Vuokatti will be an even bigger shift for Larsen’s teammate, Andreas Bjoernstad, who comes to the World Cup races after competing at the top level in Para swimming for more than five years.

A Paralympic bronze medallist in swimming, Bjoernstad switched to Para Nordic skiing in 2020 after he became allergic to chlorine. The head coach of Norway’s Para Nordic team, who is Bjoernstad’s former high school teacher, invited him to try out the sport. This week, Bjoernstad is making his World Cup debut in the men’s sitting class.

“In swimming we always focus a lot on details. I feel like I’ve taken that over here as well. I’m adapting to the technique pretty quick, but it’s really different because in swimming you have 50 meters back and forth. You know exactly what you get, but here you don’t know anything before you’re on the starting line,” Bjoernstad said.

“Now my goal is just to learn every day. I’m still really new and I don’t expect to be even close to the best ones yet so I’m here to learn and try to figure out what I can work on further.”

Finnish skier, Sini Pyy, also made big changes ahead of the races in Vuokatti. She switched to a new skiing position - with her knees tucked under her sit ski - after the PyeongChang 2018 Paralympic Winter Games, but in the few years of skiing this way, she realised it put too much strain on her back.

This season Pyy returned to her old skiing position and will be testing it out this week at her first international competition in 2021.

“Now that I’m back in the old position, I’m trying to build that muscle back and build that endurance back because it’s a little bit different for my body,” Pyy said. “It’s just going to be nice to race. I haven’t raced in over a year so you don’t really know where the others are.”

BACK AT THE RACES

For some athletes, the return to racing is a significant change in itself. 

Several teams will be competing at their first World Cup this season in Vuokatti, including medal favourites from Belarus, Sweden, Norway and Great Britain, as well as some female Russian skiers who missed the World Cup held in Planica, Slovenia earlier this month.

“It’s the only World Cup we have and it’s probably one of the best courses, so I’m really excited,” said Great Britain’s sit skier Scott Meenagh. 

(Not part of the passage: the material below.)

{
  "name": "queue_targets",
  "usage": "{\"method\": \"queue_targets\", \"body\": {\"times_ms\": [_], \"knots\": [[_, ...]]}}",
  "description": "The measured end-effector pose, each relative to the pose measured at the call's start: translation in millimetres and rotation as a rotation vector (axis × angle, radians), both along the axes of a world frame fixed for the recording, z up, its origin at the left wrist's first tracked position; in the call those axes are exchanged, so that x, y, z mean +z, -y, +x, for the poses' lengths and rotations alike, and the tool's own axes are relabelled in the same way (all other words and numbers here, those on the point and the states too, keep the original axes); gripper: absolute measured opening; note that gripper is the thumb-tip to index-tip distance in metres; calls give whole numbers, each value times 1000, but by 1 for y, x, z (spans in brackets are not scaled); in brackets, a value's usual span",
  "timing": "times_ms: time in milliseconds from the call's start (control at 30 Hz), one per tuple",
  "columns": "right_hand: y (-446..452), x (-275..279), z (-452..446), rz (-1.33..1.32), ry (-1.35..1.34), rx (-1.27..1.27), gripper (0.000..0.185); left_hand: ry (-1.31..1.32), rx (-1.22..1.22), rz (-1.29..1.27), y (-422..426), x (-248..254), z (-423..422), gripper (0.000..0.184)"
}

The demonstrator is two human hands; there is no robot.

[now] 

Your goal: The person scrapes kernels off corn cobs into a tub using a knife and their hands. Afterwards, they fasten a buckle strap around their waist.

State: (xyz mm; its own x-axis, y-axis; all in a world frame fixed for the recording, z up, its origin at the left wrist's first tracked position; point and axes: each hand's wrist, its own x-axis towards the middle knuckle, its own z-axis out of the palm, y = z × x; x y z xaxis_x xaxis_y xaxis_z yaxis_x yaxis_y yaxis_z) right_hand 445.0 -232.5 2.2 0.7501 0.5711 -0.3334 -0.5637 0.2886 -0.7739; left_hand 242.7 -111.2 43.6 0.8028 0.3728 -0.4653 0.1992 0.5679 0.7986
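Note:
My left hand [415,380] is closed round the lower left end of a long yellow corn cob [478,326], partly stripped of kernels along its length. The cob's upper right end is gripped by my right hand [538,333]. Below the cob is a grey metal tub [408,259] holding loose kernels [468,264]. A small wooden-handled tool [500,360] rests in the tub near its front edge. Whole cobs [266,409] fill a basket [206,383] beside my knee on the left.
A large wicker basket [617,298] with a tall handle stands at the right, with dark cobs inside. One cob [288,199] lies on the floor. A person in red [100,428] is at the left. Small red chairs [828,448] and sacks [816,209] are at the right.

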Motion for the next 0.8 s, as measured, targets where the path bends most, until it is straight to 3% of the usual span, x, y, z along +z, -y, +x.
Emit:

“For me it’s about being able to take all the hard training I’ve done this summer and try to turn that into a credible performance within the World Cup. It would be really nice to see where we stand against the rest of the world so close to the Paralympic Games next year and come away with some ideas of what we’re going to have to work on in the next year,” he added.

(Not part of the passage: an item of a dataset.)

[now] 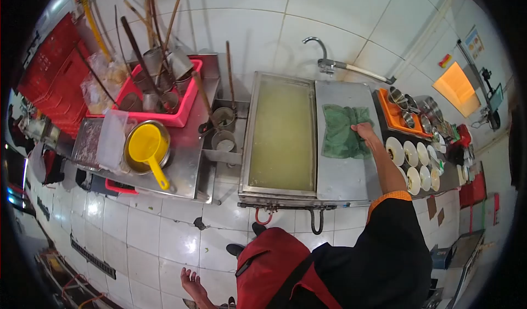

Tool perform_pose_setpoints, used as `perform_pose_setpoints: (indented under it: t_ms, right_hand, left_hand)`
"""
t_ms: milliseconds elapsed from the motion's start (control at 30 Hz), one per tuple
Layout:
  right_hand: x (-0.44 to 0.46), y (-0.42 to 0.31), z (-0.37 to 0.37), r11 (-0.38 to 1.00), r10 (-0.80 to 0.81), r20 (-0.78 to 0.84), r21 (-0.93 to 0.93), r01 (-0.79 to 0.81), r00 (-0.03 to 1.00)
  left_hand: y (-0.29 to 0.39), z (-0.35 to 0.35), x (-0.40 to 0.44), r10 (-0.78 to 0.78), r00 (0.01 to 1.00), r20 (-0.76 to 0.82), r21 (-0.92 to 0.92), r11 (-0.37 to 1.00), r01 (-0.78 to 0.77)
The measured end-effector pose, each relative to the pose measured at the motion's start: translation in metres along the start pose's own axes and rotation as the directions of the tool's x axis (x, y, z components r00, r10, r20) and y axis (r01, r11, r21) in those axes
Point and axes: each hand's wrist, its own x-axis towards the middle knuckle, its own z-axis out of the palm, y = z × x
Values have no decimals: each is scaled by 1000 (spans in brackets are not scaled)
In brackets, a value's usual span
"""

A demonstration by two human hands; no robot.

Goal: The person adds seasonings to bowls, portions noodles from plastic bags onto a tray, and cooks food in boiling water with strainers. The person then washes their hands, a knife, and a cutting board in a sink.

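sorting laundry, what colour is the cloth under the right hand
The cloth is green, best seen in the head view.

Surroundings: wash-up gear left, crockery right

Left counter: pink plastic tub (188, 106) holds several long-handled metal cups (181, 65), handles leaning at various angles. In front of it, a yellow plastic dipper (147, 143) sits in a round metal bowl (135, 164), handle projecting over the rim. Red crates (52, 84) stand at far left.

Back wall: white tiles; curved metal faucet (325, 64).

Right side: orange tray (383, 106) with small steel vessels (396, 95); white bowls (411, 153) set in rows nearby; orange sheet (457, 88) on the wall above.

Floor: pale tiles (145, 226), dark slotted drain grate (93, 257).
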Motion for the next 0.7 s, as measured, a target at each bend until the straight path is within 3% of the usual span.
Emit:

Meenagh’s main competition in the men’s sitting class will be Russia’s Ivan Golubkov and Aleksandr Davidovich, Germany’s Martin Fleig, Ukraine’s Taras Rad and this month’s surprising World Cup winner Giuseppe Romele of Italy.

Russian athletes are expected to excel in the women’s sitting and men’s standing classes too. The latter features Crystal Globe winner Vladislav Lekomtsev who remains undefeated this season.
 
Skiers from Russia are also among the favourites in the men’s and women’s vision impaired classes, but in Vuokatti their quest for gold will be more difficult than at the World Cup in Slovenia due to the arrival of Belarusian skiers Yury Holub and Sviatlana Sakhanenka.

Sweden’s Zebastian Modin will also be a tough rival in the cross-country races of the men’s vision impaired class. Like Paralympic champions Holub and Sakhanenka, Modin missed the earlier races in Slovenia and will be trying to make up for lost time.

Another major addition to the Vuokatti races is Norway’s Vilde Nilsen. Last season’s cross-country Crystal Globe winner will try to break Ukraine’s dominance in the women’s standing class. The Ukrainian skiers Liudmyla Liashenko, Oleksandra Kononova, Iryna Bui and Yuliia Batenkova-Bauman, together swept all medals in the standing races so far.

Live results from the races in Vuokatti, Finland are available on the World Para Nordic Skiing website.